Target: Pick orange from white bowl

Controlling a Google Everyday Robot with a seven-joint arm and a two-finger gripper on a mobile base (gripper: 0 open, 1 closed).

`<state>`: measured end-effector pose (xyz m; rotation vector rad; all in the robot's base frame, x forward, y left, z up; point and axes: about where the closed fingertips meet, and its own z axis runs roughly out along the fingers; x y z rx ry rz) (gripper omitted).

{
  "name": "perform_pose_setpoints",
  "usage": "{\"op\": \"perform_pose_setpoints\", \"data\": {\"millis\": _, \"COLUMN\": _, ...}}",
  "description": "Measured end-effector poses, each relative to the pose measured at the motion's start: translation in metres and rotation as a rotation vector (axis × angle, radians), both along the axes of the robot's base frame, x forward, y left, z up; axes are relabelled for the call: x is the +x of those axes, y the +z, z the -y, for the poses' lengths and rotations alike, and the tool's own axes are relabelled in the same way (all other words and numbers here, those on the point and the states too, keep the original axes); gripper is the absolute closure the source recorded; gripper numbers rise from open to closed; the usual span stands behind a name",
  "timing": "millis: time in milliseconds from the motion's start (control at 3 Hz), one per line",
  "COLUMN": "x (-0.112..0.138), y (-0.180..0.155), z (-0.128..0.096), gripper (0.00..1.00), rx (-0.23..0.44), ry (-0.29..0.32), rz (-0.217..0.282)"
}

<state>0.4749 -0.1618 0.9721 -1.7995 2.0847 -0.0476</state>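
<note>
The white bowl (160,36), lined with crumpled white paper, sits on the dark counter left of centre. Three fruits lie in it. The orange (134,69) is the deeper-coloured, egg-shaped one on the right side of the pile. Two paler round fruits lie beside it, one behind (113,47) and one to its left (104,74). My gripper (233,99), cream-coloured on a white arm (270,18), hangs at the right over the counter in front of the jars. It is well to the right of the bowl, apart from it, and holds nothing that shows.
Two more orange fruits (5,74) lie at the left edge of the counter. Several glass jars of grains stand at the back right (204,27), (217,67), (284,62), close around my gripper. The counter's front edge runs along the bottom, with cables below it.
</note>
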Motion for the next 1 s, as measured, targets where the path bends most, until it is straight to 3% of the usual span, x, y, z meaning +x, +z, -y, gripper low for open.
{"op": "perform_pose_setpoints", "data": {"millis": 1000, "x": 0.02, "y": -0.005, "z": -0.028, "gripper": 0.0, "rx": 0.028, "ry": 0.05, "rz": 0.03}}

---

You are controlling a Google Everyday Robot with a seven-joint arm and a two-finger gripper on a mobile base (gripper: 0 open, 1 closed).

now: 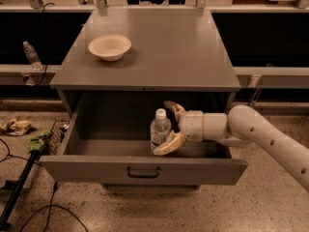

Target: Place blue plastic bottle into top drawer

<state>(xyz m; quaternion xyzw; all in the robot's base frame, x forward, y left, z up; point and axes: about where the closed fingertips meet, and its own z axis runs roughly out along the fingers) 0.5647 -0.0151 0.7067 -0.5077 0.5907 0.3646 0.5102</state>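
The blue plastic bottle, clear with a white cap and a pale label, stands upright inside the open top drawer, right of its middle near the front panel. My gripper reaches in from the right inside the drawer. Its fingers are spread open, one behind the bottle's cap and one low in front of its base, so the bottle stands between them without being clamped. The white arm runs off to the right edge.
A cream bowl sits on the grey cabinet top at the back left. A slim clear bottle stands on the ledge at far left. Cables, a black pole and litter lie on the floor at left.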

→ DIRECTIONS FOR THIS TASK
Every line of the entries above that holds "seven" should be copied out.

→ COMPLETED EXERCISE
Controlling a Google Everyday Robot with a seven-joint arm and a two-finger gripper on a mobile base (gripper: 0 open, 1 closed).
You are controlling a Google Everyday Robot with a seven-joint arm and a two-finger gripper on a mobile base (gripper: 0 open, 1 closed).

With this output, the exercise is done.